◆ **WHAT IS NEEDED**
Whenever a line below holds the word "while", count it; then give the total and nothing else.

==*==

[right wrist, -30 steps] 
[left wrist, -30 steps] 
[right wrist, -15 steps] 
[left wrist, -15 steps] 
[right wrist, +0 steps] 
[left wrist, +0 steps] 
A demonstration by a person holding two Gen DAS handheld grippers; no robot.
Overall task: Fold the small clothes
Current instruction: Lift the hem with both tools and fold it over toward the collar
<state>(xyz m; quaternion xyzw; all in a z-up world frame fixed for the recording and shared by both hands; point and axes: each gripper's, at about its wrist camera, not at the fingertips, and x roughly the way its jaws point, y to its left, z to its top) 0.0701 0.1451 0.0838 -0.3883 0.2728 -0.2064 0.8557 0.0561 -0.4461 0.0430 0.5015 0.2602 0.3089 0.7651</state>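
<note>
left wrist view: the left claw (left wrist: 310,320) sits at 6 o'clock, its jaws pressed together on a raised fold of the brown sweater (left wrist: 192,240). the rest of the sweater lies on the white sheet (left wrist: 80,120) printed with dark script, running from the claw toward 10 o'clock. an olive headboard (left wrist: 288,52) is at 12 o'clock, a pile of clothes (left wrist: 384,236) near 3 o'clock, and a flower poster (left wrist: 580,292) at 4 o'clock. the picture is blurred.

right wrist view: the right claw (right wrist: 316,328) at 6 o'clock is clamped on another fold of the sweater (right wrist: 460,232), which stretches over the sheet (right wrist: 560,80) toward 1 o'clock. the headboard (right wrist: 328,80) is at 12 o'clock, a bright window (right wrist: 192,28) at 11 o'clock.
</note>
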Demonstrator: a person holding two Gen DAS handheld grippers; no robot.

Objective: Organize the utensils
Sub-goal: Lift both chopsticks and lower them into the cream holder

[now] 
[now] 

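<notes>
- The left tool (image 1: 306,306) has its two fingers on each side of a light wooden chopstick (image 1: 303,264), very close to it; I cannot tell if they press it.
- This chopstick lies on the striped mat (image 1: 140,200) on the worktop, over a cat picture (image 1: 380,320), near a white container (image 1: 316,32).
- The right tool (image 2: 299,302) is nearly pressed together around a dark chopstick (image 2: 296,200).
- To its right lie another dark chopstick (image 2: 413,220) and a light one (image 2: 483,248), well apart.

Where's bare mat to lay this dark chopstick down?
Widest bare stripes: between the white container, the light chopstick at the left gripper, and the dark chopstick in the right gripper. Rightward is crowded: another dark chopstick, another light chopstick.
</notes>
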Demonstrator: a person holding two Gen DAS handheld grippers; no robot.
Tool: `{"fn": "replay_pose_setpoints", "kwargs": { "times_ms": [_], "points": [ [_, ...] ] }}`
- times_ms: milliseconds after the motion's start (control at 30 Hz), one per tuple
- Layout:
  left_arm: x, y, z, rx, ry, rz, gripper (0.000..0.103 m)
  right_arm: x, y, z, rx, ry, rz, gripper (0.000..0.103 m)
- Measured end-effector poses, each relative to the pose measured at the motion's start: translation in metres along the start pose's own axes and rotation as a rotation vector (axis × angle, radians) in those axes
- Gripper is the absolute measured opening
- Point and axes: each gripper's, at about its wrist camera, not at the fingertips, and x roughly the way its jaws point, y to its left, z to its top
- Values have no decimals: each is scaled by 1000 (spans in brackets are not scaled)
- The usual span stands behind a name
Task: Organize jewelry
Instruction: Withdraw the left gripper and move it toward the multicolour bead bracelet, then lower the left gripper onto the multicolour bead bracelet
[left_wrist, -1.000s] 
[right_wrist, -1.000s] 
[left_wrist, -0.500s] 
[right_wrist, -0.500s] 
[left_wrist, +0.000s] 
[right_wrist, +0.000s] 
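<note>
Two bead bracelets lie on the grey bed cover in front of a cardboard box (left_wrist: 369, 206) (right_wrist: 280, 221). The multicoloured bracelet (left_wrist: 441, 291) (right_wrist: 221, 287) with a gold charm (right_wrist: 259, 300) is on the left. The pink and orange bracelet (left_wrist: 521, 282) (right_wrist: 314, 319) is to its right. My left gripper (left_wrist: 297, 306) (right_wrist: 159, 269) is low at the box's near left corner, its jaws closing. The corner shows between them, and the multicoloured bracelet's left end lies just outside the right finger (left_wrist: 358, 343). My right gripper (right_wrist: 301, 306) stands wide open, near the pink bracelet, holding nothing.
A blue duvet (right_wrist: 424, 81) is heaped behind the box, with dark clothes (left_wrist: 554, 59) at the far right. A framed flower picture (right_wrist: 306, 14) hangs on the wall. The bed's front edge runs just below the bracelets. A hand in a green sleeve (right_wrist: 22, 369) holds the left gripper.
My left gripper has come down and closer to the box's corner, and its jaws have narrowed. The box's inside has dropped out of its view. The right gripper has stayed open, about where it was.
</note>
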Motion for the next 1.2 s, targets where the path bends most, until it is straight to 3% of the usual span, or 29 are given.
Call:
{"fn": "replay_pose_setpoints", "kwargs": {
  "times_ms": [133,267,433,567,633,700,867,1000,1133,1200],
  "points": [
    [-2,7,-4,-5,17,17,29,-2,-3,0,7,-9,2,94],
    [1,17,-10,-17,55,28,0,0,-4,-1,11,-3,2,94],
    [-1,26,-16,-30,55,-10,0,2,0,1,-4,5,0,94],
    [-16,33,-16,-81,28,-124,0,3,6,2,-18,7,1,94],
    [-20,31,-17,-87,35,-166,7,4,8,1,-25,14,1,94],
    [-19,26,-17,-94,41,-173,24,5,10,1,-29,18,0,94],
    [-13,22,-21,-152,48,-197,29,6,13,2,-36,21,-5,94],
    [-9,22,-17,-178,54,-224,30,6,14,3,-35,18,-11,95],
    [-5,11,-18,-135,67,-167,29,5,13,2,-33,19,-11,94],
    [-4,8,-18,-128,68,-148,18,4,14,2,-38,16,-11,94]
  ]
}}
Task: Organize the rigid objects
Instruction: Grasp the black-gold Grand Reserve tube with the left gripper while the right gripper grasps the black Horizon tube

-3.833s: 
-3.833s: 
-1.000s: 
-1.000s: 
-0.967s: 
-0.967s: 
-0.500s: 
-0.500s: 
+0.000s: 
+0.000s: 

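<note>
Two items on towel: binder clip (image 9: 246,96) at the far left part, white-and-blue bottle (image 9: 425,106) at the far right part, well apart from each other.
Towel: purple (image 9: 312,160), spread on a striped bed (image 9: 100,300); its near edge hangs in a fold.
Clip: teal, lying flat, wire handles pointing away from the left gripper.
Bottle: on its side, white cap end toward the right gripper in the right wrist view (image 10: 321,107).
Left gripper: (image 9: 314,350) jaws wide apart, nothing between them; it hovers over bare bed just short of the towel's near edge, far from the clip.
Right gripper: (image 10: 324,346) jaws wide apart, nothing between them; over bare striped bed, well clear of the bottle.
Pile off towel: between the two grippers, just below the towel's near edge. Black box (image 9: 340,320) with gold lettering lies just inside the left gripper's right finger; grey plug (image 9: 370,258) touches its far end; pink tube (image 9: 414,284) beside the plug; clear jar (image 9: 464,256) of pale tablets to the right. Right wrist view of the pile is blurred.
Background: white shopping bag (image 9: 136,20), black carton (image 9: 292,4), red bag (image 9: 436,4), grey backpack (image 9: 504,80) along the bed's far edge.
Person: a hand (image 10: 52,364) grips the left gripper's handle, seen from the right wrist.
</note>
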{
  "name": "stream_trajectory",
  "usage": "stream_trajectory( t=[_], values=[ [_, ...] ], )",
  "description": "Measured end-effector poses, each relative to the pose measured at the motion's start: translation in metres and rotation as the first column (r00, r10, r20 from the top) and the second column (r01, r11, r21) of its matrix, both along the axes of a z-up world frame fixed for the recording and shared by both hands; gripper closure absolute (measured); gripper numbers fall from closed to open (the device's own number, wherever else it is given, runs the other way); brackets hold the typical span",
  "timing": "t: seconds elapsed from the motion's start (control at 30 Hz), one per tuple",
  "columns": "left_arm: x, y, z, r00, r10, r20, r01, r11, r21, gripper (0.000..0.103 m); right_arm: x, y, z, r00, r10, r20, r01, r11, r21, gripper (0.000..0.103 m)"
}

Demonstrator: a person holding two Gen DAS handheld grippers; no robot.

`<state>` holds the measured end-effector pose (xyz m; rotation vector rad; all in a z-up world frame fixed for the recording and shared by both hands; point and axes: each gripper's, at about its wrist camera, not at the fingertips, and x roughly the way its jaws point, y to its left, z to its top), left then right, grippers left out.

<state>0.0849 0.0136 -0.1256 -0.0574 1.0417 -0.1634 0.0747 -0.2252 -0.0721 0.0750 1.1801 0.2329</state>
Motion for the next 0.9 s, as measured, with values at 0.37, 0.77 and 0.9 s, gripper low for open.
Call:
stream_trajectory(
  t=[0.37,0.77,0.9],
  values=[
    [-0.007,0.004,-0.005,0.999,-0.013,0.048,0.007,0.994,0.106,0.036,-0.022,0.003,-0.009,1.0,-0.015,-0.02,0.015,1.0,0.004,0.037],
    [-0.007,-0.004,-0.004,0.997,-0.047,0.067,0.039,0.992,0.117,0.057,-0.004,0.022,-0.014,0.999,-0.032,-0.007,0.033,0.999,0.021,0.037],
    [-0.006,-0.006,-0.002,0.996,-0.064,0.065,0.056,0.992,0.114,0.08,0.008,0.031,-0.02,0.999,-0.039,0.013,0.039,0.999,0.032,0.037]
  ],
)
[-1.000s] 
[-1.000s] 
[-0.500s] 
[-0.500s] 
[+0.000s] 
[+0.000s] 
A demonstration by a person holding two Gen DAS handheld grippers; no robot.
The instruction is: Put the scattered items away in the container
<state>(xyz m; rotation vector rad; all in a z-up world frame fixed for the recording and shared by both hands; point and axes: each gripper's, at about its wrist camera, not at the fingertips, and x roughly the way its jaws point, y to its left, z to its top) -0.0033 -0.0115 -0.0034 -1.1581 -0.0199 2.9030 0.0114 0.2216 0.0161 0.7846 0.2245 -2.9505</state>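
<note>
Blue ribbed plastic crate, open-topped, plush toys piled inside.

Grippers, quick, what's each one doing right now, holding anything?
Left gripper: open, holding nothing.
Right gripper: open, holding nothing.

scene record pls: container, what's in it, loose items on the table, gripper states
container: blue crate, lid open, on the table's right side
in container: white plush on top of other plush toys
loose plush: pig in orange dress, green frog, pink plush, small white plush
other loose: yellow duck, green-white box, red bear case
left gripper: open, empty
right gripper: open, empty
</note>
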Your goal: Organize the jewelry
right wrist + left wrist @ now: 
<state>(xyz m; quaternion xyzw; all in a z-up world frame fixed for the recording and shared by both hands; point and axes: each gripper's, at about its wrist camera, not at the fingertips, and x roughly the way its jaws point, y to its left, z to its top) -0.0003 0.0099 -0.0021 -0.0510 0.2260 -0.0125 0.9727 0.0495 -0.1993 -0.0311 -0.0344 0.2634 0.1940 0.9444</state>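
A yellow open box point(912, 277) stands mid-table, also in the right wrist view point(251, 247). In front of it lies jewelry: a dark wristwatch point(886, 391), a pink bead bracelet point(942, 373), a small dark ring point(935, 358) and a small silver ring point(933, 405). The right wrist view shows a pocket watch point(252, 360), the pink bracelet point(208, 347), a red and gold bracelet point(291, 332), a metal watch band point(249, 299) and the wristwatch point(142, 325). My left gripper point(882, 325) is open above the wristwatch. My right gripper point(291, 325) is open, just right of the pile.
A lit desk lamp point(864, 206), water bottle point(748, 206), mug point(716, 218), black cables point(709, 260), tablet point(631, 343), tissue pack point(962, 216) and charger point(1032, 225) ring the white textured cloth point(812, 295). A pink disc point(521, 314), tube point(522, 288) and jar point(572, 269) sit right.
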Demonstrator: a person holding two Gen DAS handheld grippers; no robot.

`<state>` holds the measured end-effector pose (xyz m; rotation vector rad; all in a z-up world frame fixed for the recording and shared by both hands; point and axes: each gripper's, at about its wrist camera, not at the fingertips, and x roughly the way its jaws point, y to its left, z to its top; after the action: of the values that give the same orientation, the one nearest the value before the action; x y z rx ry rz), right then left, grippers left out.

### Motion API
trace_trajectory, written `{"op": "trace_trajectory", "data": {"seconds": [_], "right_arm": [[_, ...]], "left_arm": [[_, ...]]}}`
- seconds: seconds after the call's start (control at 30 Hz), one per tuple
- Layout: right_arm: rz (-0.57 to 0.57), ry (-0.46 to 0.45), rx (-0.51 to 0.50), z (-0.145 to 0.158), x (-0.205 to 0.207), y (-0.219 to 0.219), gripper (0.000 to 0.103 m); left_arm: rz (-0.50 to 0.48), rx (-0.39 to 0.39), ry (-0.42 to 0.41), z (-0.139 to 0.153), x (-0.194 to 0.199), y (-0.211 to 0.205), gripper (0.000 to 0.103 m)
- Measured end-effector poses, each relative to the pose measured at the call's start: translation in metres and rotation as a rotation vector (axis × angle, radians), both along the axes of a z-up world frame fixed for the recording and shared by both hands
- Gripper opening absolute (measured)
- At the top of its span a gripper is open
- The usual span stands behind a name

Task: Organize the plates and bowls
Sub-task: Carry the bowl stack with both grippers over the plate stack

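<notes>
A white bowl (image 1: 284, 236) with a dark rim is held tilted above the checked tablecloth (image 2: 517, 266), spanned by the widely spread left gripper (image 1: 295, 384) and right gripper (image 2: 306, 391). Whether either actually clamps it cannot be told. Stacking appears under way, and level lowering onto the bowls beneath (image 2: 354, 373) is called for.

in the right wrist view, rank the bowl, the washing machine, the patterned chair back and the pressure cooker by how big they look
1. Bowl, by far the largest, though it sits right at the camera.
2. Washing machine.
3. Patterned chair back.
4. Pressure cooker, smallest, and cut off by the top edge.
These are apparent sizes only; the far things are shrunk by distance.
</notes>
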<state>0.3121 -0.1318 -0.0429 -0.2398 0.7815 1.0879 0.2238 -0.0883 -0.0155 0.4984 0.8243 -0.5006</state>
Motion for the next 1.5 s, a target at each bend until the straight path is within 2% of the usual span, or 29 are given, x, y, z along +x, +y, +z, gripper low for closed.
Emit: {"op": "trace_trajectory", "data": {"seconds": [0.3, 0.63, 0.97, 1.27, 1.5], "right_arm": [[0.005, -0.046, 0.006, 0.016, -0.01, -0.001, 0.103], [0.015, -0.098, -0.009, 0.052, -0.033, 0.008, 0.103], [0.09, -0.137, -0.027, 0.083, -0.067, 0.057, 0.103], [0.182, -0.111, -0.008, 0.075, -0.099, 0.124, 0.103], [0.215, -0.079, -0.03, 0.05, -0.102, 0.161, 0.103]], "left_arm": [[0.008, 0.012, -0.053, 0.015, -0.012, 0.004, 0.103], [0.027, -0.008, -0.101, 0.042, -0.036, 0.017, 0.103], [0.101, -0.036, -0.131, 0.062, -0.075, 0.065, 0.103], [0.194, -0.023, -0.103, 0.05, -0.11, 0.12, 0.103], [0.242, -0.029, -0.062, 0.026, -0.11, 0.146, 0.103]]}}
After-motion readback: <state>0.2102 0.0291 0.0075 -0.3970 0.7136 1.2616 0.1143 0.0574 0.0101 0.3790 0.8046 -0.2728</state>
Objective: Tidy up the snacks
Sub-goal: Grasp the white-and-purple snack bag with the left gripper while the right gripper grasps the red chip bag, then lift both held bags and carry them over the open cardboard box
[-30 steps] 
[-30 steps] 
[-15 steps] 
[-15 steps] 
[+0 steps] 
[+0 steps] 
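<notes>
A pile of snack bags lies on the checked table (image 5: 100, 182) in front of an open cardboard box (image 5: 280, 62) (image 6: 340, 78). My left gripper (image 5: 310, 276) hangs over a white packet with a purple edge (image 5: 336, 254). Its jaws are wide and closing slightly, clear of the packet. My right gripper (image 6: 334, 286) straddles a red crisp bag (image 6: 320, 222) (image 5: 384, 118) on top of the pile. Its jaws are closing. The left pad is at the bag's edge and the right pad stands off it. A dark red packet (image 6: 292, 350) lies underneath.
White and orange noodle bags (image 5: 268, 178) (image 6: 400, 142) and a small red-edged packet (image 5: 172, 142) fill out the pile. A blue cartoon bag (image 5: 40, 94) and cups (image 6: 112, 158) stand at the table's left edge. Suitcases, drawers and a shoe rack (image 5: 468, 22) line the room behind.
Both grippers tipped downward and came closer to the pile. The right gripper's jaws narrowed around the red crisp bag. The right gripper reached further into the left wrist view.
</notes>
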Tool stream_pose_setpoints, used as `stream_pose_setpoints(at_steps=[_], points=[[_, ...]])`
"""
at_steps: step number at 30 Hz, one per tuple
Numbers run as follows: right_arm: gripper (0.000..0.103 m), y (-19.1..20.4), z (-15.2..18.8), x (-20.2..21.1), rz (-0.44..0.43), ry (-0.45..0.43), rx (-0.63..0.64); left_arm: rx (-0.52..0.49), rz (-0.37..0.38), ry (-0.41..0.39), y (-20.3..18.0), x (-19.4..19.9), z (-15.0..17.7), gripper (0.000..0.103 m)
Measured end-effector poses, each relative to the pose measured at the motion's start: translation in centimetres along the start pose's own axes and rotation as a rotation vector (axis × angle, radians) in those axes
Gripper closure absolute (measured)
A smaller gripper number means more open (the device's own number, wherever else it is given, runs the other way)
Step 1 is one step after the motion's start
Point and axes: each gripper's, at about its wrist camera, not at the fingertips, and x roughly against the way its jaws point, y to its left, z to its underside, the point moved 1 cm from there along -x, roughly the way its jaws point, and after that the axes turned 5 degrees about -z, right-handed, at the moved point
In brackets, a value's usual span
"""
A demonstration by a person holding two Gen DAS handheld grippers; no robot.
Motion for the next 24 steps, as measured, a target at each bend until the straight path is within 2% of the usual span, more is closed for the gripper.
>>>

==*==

◆ **WRITTEN ANSWER**
2